在他看来索然无味的比赛,但在众位弟子眼里却是津津有味,甚至被调侃成十年难得一遇的盛宴,可能是无暇山**静了,真的**静,过百年像过十年,年复一年,日复一日从未变过。
唯有正邪大战之际,波动较大,战争总是会有无妄之灾,会有生死离别,若可以,他希望不要再发生如此灾难。
夏枯草趴的累了,就自己逗鸟玩,逗蛐蛐玩。
石寒水走出门去,就见夏枯草赤着脚在他的池塘里摸鱼玩,她把裙摆挽成了一个麻花,小腿肚子都露了出来,广袖被她乱七八糟的塞在肩膀处,膀子都快露出来了,她疯着笑着,仿佛鱼儿跟她对话一般喋喋不休的自顾自聊天。
石寒水沉眸,和他在一处她是太孤寂了吗?
夏枯草见到远处的石寒水,吓得把手中的鱼一抛,噗通,鱼扎进水中,声响很大,他抬起头就和夏枯草那畏畏缩缩闪躲的眼神对上了。
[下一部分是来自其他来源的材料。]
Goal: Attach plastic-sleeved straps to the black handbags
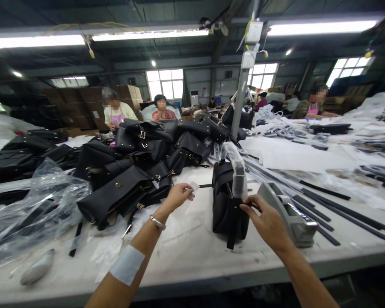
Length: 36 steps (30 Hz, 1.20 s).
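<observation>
A black handbag (220, 209) stands upright on the table, its handle wrapped in clear plastic film (239, 171). My right hand (269, 222) pinches the bag's right upper edge between thumb and fingers, beside a hanging black strap (233, 226). My left hand (179, 196) is closed on a small whitish translucent piece (194, 185), held above the table to the left of the bag. A pale square patch (127, 264) lies on my left forearm. Just right of my right hand stands a grey tabletop device (297, 222) resembling a tape dispenser.
Black handbags (115, 192) are heaped at left and centre, with crumpled clear plastic (57, 196) beside them. Black strips (349, 209) and white sheets (285, 152) cover the right side. A metal post (240, 98) rises behind the bag. Several people work farther back.
</observation>
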Available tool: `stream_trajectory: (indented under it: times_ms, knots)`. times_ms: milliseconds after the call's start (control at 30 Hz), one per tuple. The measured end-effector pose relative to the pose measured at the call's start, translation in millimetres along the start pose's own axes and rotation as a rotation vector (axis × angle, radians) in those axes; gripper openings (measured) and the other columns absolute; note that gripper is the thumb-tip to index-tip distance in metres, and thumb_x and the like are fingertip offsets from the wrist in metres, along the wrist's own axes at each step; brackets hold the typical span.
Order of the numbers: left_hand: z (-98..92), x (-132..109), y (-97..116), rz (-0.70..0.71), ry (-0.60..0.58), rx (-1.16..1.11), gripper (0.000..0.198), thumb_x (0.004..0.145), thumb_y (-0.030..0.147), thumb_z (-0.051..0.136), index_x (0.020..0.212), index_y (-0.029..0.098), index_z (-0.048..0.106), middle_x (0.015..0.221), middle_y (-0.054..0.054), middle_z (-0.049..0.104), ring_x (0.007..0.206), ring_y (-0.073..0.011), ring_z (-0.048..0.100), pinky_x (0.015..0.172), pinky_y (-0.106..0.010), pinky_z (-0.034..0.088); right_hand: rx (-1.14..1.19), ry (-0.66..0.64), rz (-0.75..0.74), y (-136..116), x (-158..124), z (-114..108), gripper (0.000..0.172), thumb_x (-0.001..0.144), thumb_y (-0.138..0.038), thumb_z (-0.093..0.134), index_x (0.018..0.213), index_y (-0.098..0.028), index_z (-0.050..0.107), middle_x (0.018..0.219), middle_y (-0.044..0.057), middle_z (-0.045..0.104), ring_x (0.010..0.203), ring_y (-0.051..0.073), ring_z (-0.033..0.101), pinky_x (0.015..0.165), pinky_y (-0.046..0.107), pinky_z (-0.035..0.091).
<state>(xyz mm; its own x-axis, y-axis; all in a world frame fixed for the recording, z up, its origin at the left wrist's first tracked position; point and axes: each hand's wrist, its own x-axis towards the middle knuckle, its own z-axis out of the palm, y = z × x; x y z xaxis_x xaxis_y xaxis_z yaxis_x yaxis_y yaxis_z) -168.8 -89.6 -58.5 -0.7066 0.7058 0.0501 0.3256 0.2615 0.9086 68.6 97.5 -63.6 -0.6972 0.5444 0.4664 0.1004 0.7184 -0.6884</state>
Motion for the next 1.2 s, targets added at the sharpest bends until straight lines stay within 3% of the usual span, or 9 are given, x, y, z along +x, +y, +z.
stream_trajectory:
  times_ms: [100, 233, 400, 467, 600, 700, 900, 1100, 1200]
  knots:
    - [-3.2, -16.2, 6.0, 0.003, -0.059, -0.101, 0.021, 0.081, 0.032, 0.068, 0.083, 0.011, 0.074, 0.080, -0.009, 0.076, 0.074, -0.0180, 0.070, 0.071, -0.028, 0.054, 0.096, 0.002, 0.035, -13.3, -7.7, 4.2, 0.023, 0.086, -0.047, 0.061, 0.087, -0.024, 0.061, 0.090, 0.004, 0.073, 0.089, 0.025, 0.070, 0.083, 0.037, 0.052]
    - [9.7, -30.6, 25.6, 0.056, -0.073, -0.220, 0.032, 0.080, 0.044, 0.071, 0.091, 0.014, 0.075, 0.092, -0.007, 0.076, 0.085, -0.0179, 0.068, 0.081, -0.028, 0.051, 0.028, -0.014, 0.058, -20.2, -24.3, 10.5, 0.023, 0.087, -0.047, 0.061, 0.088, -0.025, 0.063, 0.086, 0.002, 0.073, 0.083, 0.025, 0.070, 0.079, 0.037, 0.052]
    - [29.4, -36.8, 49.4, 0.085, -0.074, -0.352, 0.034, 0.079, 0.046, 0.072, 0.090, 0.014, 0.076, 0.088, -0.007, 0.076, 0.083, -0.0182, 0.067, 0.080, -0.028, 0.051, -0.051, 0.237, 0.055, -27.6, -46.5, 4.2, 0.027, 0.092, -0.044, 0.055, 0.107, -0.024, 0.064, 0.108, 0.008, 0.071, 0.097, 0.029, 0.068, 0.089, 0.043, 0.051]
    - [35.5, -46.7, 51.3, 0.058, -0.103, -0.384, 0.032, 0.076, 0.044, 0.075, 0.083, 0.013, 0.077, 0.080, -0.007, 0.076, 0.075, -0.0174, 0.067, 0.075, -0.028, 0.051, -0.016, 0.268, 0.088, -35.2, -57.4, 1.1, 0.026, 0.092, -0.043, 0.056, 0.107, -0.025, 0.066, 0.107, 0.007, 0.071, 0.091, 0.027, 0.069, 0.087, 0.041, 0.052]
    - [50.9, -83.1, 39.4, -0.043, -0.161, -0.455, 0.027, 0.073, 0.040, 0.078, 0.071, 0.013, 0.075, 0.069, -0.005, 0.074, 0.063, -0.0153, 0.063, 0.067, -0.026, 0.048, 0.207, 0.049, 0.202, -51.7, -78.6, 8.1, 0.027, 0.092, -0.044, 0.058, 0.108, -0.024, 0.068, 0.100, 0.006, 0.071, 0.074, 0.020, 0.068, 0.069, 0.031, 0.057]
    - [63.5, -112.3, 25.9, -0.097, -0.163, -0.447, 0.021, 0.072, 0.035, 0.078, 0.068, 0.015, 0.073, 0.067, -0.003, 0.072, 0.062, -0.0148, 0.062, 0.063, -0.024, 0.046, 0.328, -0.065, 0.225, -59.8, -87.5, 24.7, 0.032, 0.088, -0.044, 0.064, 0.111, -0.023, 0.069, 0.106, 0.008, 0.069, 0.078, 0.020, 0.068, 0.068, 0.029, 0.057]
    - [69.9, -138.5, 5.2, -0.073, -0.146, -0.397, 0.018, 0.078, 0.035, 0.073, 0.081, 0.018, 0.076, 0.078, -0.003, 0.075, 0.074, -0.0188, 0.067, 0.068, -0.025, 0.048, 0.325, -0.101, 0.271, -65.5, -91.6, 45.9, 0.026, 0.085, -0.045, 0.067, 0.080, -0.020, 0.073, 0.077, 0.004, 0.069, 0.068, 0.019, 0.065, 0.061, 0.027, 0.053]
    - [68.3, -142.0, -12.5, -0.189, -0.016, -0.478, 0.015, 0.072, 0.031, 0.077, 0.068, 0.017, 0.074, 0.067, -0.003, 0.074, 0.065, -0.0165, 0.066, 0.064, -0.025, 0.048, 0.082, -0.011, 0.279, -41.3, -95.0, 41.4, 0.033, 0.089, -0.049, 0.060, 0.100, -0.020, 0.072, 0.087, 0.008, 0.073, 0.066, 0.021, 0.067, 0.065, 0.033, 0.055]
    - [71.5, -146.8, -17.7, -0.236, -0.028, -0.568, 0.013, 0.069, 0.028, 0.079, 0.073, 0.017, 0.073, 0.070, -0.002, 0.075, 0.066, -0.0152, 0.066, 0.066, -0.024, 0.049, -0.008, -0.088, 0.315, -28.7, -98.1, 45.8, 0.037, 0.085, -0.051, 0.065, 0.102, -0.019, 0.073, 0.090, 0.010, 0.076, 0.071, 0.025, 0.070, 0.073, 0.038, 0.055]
夏枯草赶紧放下那挽成麻花的裙摆,从水里起了身,赤着脚,水哒哒的跑向了石寒水,灿烂着笑着掩饰尴尬,十分委婉的叫了一声:“师父!”
石寒水看了看她的模样道:“去把鞋子穿好,我在训练场等你。”
“噢!”夏枯草不知师父是何意,但马上答应着去了,之前一直都是振敞君教她,师父今天怎么有兴致,是要看她学的成果如何,还是要教她?
喜忧参半,她确实资质不高,所学不多,师父大概会失望吧,不过如果师父肯教她就另当别论了,她撑死也要学的很好。
夏枯草穿好鞋,屁颠屁颠的去了训练场,石寒水背对着她而立,夏枯草站在石寒水身后喊了声:“师父。”
手中拿着她的那把桃木剑,石寒水扭过身来,看了她一眼,走到一边道:“振敞君教你的东西可熟了?现在重温一遍。”
夏枯草边点头边噘嘴,果然是来检查功课的,不过手心有些紧张,出了点小汗,夏枯草右手握紧桃木剑,闭上眼睛,回忆了一番师兄所教的几个动作。
便按照所学将姿势连成串在石寒水面前演练了一番,石寒水并未打断她,待她将全部动作做完毕,收了剑,石寒水才道:“力道不够,弧度不够圆润,例如红鹰展翅,你再做一遍。”
夏枯草便把红鹰展翅这一招从头到尾分解再做一遍,石寒水口头喊了两遍:“手腕端平,手腕端平。”